## ASSIGNMENT
Keep images out and repeat all data exactly.

——————

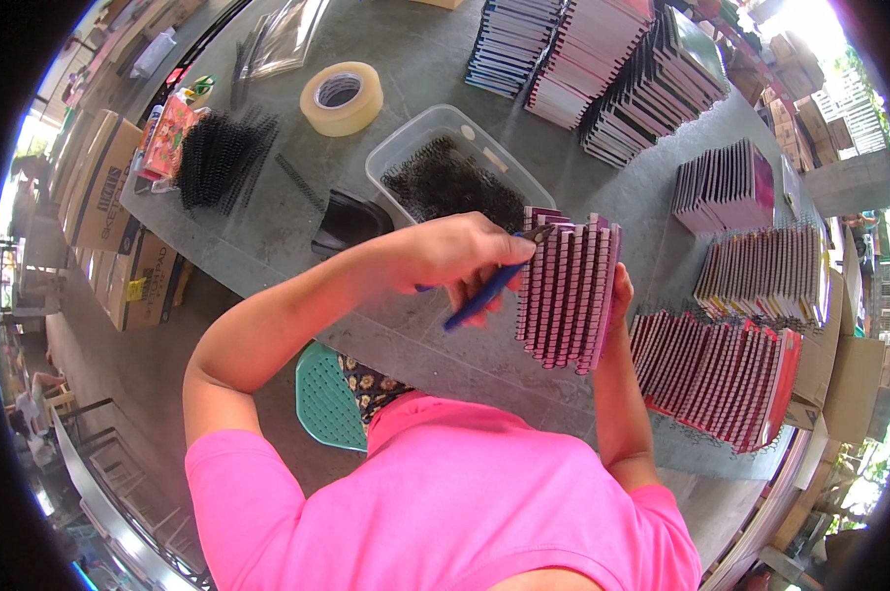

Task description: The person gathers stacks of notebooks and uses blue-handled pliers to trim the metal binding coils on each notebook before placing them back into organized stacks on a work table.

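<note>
The left hand (460, 254) is clenched around blue-handled pliers (484, 295), whose dark tip touches the top edge of a stack of spiral-bound notebooks (566, 293). That stack stands upright on the grey table (287, 227), near the person in the middle of the scene, its black wire spines facing the camera. The right hand (621, 294) is mostly hidden behind the stack and grips it from the right side, with only part of the palm showing.

Just beyond the left hand sits a clear plastic tub (435, 148) holding black wire coils. Farther left on the table lie a roll of packing tape (342, 97) and a loose bundle of black binding coils (219, 158). To the right, more notebooks lie in fanned rows (716, 379), and further stacks (603, 69) sit at the far edge. Cardboard boxes (105, 212) stand on the floor at the left, and a green plastic stool (327, 399) shows beneath the table edge.
</note>
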Demonstrator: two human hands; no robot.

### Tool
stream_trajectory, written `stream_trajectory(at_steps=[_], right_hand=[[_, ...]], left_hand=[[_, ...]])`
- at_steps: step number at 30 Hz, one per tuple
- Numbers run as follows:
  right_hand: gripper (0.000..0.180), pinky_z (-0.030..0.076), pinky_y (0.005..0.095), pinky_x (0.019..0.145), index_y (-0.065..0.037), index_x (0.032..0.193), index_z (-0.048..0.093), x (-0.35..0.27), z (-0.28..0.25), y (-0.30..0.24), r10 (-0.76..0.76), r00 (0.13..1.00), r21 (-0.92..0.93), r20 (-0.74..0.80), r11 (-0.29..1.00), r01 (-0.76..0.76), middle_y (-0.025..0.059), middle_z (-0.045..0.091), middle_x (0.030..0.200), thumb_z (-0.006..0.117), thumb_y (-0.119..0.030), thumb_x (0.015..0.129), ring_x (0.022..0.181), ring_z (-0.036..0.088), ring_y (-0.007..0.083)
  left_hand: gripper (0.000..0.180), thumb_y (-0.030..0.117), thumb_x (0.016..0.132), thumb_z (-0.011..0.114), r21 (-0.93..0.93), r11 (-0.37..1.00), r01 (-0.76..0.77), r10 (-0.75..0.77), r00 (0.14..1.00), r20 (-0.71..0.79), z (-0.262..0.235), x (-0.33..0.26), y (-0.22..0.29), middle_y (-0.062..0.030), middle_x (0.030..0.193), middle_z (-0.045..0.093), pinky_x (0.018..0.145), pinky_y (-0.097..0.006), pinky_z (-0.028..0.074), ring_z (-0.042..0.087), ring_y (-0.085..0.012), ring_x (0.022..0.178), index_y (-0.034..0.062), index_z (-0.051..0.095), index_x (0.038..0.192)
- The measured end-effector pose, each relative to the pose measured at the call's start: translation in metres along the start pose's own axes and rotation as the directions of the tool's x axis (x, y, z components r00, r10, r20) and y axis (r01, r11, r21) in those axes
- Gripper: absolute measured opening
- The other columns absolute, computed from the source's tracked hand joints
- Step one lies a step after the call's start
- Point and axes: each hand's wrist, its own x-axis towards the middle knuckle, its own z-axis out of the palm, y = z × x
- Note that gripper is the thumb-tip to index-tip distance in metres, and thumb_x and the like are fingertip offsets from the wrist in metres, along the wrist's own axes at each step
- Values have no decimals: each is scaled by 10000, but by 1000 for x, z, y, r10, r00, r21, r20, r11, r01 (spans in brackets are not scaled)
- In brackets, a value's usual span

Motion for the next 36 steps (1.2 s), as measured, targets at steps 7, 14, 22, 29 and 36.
stream_trajectory(at_steps=[7, 14, 22, 29, 36], right_hand=[[534, 549, 386, 703, 54, 1115, 519, 1, 1, 0, -12, 995, -29, -102, 1000, 9, 189, 625, 976, 551, -392, 823, 801, 644, 264], [551, 545, 395, 721, 53, 1142, 498, -2, 9, 0, 31, 999, -2, -31, 1000, -31, 191, 619, 992, 560, -389, 819, 829, 638, 275], [546, 546, 378, 714, 49, 1145, 498, -6, -4, -1, -4, 997, -51, -81, 999, 0, 183, 619, 1003, 569, -377, 811, 821, 642, 264], [580, 550, 352, 688, 45, 1134, 507, -10, 1, -7, 13, 995, -155, -103, 987, -29, 176, 622, 995, 593, -400, 771, 803, 645, 250], [586, 540, 366, 724, 44, 1145, 504, -13, -2, -10, 76, 993, -110, -87, 990, -85, 179, 619, 1009, 596, -393, 766, 828, 640, 257]], left_hand=[[560, 504, 866, 463, 640, 767, -35, 248, 937, -246, 8, 3, 1, -204, 821, 599, 658, -373, 500, 623, -296, 709, -40, 563, 953], [538, 473, 880, 460, -37, 999, -11, 12, 1000, 20, 9, 4, -2, -176, 825, 612, 644, -334, 524, 634, -247, 744, -41, 566, 999], [410, 372, 877, 454, 860, 510, 26, 506, 800, -324, 30, 12, -14, -248, 892, 578, 787, -458, 422, 542, -423, 890, -19, 509, 990], [537, 470, 888, 431, 179, 984, -7, 19, 998, -66, 12, 5, -3, -159, 806, 616, 622, -329, 522, 634, -222, 714, -44, 566, 966], [493, 421, 884, 442, -153, 988, -21, 30, 998, 57, 16, 4, -1, -192, 778, 609, 606, -362, 534, 638, -267, 694, -54, 565, 935]])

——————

## RESPONSE
Task description: The person gathers stacks of notebooks and uses blue-handled pliers to trim the metal binding coils on each notebook before placing them back into organized stacks on a work table.

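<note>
The left hand (460, 254) is clenched around blue-handled pliers (484, 295), whose dark tip touches the top edge of a stack of spiral-bound notebooks (566, 293). That stack stands upright on the grey table (287, 227), near the person in the middle of the scene, its black wire spines facing the camera. The right hand (621, 294) is mostly hidden behind the stack and grips it from the right side, with only part of the palm showing.

Just beyond the left hand sits a clear plastic tub (435, 148) holding black wire coils. Farther left on the table lie a roll of packing tape (342, 97) and a loose bundle of black binding coils (219, 158). To the right, more notebooks lie in fanned rows (716, 379), and further stacks (603, 69) sit at the far edge. Cardboard boxes (105, 212) stand on the floor at the left, and a green plastic stool (327, 399) shows beneath the table edge.
</note>
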Demonstrator: two human hands; no robot.

### Tool
stream_trajectory, written `stream_trajectory(at_steps=[_], right_hand=[[_, ...]], left_hand=[[_, ...]])`
- at_steps: step number at 30 Hz, one per tuple
- Numbers run as follows:
  right_hand: gripper (0.000..0.180), pinky_z (-0.030..0.076), pinky_y (0.005..0.095), pinky_x (0.019..0.145), index_y (-0.065..0.037), index_x (0.032..0.193), index_z (-0.048..0.093), x (-0.35..0.27), z (-0.28..0.25), y (-0.30..0.24), r10 (-0.76..0.76), r00 (0.13..1.00), r21 (-0.92..0.93), r20 (-0.74..0.80), r11 (-0.29..1.00), r01 (-0.76..0.76), middle_y (-0.025..0.059), middle_z (-0.045..0.091), middle_x (0.030..0.200), thumb_z (-0.006..0.117), thumb_y (-0.119..0.030), thumb_x (0.015..0.129), ring_x (0.022..0.181), ring_z (-0.036..0.088), ring_y (-0.007..0.083)
  left_hand: gripper (0.000..0.180), thumb_y (-0.030..0.117), thumb_x (0.016..0.132), thumb_z (-0.011..0.114), r21 (-0.93..0.93), r11 (-0.37..1.00), r01 (-0.76..0.77), r10 (-0.75..0.77), r00 (0.14..1.00), r20 (-0.71..0.79), z (-0.262..0.235), x (-0.33..0.26), y (-0.22..0.29), middle_y (-0.062..0.030), middle_x (0.030..0.193), middle_z (-0.045..0.093), pinky_x (0.018..0.145), pinky_y (-0.097..0.006), pinky_z (-0.028..0.074), ring_z (-0.042..0.087), ring_y (-0.085..0.012), ring_x (0.022..0.178), index_y (-0.034..0.062), index_z (-0.051..0.095), index_x (0.038..0.192)
- The measured end-effector pose, each relative to the pose measured at the call's start: translation in metres along the start pose's own axes and rotation as the directions of the tool's x axis (x, y, z components r00, r10, r20) and y axis (r01, r11, r21) in those axes
- Gripper: absolute measured opening
- The other columns absolute, computed from the source's tracked hand joints
- Step one lies a step after the call's start
- Point and axes: each hand's wrist, its own x-axis towards the middle knuckle, its own z-axis out of the palm, y = z × x
- Note that gripper is the thumb-tip to index-tip distance in metres, and thumb_x and the like are fingertip offsets from the wrist in metres, along the wrist's own axes at each step
- Values have no decimals: each is scaled by 10000, but by 1000 for x, z, y, r10, r00, r21, r20, r11, r01 (spans in brackets are not scaled)
- In brackets, a value's usual span

Motion for the next 36 steps (1.2 s), as measured, targets at steps 7, 14, 22, 29 and 36.
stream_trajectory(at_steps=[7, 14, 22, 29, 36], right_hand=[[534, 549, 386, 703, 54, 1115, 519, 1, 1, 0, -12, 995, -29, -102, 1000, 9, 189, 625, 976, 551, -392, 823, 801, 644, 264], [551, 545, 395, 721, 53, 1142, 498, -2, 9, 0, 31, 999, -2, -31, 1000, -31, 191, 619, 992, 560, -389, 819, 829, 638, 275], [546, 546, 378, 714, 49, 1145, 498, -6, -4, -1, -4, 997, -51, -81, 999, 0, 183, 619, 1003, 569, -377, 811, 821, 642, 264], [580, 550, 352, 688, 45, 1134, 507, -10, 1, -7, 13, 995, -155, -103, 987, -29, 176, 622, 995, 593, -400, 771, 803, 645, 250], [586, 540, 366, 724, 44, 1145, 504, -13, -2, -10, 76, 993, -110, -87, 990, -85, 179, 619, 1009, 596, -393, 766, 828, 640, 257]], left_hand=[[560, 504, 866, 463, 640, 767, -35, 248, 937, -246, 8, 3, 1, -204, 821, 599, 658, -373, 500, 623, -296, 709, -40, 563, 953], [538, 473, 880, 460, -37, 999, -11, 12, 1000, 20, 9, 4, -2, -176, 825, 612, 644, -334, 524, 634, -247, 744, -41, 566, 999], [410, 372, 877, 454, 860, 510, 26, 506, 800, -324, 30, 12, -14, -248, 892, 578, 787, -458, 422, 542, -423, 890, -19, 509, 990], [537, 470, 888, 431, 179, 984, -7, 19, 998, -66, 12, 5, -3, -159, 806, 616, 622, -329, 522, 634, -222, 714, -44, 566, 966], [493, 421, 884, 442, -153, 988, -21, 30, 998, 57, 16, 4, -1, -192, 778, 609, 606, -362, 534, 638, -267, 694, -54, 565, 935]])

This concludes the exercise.